Let’s have a look at a couple of examples using the AdventureWorks2012 database.
My database is in SIMPLE recovery and therefore what we’re going to do is to firstly perform a CHECKPOINT to clear the log (which will always leave 3 records), perform a SELECT INTO, and then check the number of log records generated:
use AdventureWorks2012
go
checkpoint
go
select count(*) from fn_dblog(null, null)
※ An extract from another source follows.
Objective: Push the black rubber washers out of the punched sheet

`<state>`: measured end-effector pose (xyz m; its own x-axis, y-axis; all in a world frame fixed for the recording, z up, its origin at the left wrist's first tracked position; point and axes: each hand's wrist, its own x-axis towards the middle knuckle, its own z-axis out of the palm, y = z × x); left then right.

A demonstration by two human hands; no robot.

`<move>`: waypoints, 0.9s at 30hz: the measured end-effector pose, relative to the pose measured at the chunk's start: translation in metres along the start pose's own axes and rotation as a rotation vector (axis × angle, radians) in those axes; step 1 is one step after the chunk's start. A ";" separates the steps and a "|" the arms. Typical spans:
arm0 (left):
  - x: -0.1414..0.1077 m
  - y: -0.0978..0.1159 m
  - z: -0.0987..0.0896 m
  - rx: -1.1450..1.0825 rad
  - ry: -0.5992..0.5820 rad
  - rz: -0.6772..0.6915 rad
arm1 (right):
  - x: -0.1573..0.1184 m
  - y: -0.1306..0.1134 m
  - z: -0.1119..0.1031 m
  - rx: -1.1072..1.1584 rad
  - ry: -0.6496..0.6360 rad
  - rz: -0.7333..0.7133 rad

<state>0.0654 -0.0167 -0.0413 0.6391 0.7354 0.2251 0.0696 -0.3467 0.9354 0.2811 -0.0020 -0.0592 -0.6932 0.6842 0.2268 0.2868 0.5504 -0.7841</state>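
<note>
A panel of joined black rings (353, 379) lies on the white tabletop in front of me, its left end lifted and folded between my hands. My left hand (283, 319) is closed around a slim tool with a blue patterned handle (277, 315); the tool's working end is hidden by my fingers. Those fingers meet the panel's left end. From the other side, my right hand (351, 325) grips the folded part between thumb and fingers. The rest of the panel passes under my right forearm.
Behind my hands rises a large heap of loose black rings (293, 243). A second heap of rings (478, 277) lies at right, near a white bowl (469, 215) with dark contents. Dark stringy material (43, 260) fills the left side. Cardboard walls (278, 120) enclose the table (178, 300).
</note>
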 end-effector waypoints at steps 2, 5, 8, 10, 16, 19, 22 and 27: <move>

select SalesOrderID, SalesOrderDetailID, CarrierTrackingNumber, OrderQty, ProductID,
SpecialOfferID, UnitPrice, UnitPriceDiscount, rowguid, ModifiedDate
into dbo.temp
from sales.SalesOrderDetail
select count(*) from fn_dblog(null, null)
drop table temp
go
Now let’s perform the same thing again, but this time we’ll create the table first and then insert into it:
use AdventureWorks2012
go
checkpoint
go
select count(*) from fn_dblog(null, null)
create table dbo.temp
(
SalesOrderID int not null,
SalesOrderDetailID int not null,
CarrierTrackingNumber nvarchar(25) null,
OrderQty smallint not null,
ProductID int not null,
SpecialOfferID int not null,
UnitPrice money not null,
UnitPriceDiscount money not null,
LineTotal AS (isnull((UnitPrice*((1.0)-UnitPriceDiscount))*OrderQty,(0.0))),
rowguid uniqueidentifier not null,
ModifiedDate datetime not null,
constraint PK_temp primary key clustered (SalesOrderID, SalesOrderDetailID)
)
insert into dbo.temp
select SalesOrderID, SalesOrderDetailID, CarrierTrackingNumber, OrderQty, ProductID,
SpecialOfferID, UnitPrice, UnitPriceDiscount, rowguid, ModifiedDate
from sales.SalesOrderDetail
select count(*) from fn_dblog(null, null)
drop table temp
go
As you can see, the results are impressive. The difference between INSERT INTO and SELECT INTO are vast. This is because SELECT INTO is a minimally logged operation whereas INSERT INTO is fully logged.
Noting that this is a relatively small table you can imagine how much this will hammer your log file (not to mention potential file growth lag) if you did this with a large table.
Something to consider next time you’re coding this type of thing.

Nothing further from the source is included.